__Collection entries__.
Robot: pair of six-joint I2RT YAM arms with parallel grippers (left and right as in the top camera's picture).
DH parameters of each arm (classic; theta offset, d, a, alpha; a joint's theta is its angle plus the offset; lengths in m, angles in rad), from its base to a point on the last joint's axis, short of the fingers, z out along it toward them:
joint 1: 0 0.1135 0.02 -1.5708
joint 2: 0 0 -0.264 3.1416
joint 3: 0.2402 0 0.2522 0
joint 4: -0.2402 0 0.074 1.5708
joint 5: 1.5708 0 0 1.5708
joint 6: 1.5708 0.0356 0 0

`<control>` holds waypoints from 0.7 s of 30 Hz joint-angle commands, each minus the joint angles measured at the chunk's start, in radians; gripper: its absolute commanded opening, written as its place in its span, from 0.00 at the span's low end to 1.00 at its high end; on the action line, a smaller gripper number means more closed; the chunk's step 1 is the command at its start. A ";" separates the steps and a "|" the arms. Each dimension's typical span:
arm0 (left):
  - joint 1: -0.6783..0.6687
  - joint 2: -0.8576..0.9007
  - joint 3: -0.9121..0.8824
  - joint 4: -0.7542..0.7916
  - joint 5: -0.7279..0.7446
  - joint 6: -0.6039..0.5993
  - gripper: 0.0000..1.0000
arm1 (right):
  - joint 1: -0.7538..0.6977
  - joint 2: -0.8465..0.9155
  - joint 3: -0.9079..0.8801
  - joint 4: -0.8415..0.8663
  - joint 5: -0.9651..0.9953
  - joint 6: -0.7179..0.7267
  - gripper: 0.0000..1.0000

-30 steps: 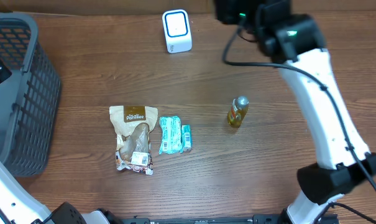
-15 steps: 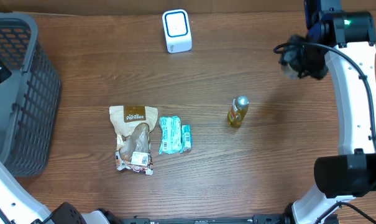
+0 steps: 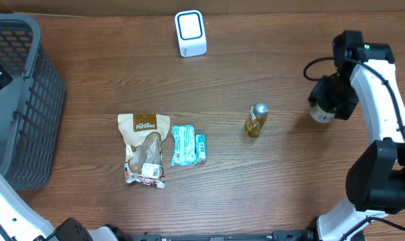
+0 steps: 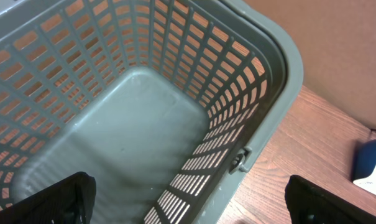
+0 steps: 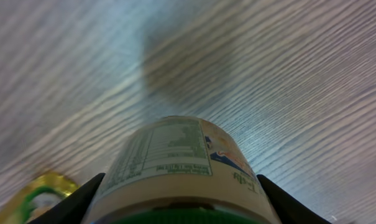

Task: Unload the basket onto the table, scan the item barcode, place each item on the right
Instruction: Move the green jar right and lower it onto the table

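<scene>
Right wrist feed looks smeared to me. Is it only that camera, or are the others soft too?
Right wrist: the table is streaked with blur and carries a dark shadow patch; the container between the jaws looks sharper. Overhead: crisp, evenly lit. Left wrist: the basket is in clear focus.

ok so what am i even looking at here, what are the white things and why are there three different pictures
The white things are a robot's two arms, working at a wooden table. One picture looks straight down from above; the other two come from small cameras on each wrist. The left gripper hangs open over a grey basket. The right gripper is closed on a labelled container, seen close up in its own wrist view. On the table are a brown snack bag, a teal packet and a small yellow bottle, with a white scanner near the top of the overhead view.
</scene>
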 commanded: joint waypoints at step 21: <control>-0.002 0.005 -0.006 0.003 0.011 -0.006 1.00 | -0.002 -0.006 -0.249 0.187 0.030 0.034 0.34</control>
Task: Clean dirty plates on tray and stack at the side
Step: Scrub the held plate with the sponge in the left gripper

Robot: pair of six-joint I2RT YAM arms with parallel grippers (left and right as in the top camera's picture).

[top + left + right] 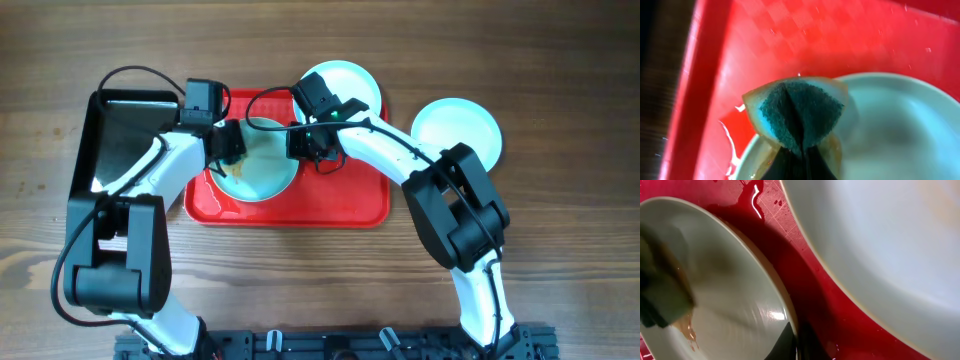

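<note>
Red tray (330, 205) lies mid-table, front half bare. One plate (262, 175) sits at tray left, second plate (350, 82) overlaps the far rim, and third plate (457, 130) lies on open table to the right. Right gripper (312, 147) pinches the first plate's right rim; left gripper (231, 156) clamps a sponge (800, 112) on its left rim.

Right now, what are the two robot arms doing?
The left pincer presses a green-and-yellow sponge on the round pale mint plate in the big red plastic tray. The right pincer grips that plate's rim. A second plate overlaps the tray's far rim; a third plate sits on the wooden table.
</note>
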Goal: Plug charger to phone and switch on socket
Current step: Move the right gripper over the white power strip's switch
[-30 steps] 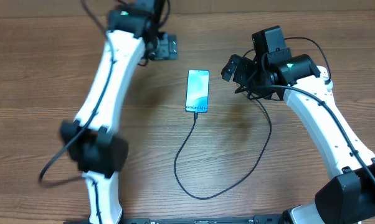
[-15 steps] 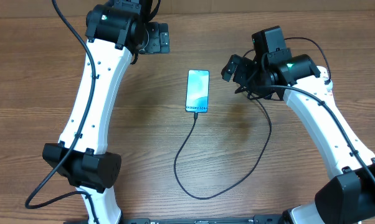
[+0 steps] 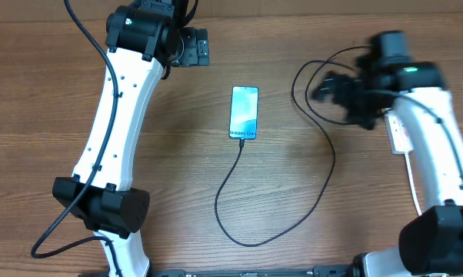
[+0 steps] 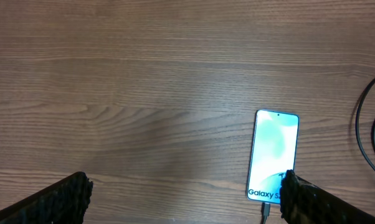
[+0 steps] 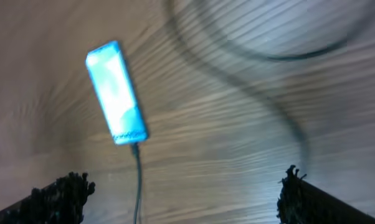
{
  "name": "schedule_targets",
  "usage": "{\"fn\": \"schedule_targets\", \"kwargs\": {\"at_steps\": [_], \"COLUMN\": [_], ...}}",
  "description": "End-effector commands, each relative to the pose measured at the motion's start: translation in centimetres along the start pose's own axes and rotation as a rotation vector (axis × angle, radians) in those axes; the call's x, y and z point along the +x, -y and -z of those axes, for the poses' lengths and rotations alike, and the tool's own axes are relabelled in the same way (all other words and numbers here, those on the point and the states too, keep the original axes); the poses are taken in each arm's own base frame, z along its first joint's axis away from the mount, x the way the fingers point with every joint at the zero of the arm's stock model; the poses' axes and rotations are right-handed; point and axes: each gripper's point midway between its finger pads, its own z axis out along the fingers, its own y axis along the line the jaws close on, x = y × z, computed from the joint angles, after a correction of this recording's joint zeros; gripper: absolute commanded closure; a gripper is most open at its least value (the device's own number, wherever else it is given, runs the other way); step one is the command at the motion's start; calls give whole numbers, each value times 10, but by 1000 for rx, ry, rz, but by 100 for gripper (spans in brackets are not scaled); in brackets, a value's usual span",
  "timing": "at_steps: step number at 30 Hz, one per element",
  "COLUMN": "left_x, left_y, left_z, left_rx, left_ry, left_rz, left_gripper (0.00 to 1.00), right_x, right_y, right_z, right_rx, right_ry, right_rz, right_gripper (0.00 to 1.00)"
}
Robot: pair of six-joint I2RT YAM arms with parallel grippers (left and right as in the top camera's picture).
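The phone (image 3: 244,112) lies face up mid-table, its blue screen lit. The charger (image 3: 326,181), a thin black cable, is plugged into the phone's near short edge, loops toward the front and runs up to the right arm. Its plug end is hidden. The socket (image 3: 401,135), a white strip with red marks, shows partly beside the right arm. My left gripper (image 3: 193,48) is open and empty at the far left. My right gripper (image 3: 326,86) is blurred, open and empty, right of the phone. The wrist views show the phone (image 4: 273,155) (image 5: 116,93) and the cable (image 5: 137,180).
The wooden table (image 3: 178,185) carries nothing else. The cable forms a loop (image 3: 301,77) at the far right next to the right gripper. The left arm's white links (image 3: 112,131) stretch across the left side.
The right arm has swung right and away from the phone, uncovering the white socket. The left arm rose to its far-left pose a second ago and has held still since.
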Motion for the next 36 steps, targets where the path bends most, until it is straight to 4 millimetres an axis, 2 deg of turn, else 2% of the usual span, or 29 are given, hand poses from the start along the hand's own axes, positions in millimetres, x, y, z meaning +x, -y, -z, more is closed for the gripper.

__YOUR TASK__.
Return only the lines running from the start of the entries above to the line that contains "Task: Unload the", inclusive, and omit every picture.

__RESULT BELOW__.
Robot: pair of six-joint I2RT YAM arms with parallel grippers (left and right as in the top camera's picture).
DH parameters of each arm (classic; theta offset, d, a, alpha; a joint's theta is its angle plus the offset; lengths in m, angles in rad), from its base to a point on the last joint's axis, short of the fingers, z out along it toward them:
joint 1: 0 0.1135 0.02 -1.5708
joint 2: 0 0 -0.264 3.1416
joint 3: 0.2402 0 0.2522 0
joint 4: -0.2402 0 0.074 1.5708
joint 5: 1.5708 0 0 1.5708
joint 6: 1.5708 0.0356 0 0

`<control>` holds waypoints from 0.7 s of 30 Hz joint-angle commands, each minus the joint angles measured at the chunk's start, in radians; gripper: its absolute commanded opening, written as its place in its span, from 0.00 at the span's low end to 1.00 at its high end; on the action line, a smaller gripper number means more closed; the chunk's step 1 is the command at its start. A ";" separates the steps and a "|" the arms. Each dimension's typical span:
arm0 (left):
  - joint 1: -0.6783..0.6687
  - joint 2: -0.8576..0.9007
  - joint 3: -0.9121..0.8824
  - joint 4: -0.7542..0.7916
  - joint 5: -0.7279..0.7446
  - joint 6: -0.6039..0.5993
  - gripper: 0.0000..1.0000
arm1 (right):
  - joint 1: -0.7538..0.6977
  - joint 2: -0.8465..0.9155
  - joint 3: -0.9079..0.8801
  - joint 4: -0.8415..0.8663
  - joint 5: -0.9651..0.9953
  - joint 6: -0.7179..0.7267
  - gripper: 0.0000..1.0000

-30 steps: 
-15 steps: 
+0 steps: 
+0 steps: 
+0 steps: 

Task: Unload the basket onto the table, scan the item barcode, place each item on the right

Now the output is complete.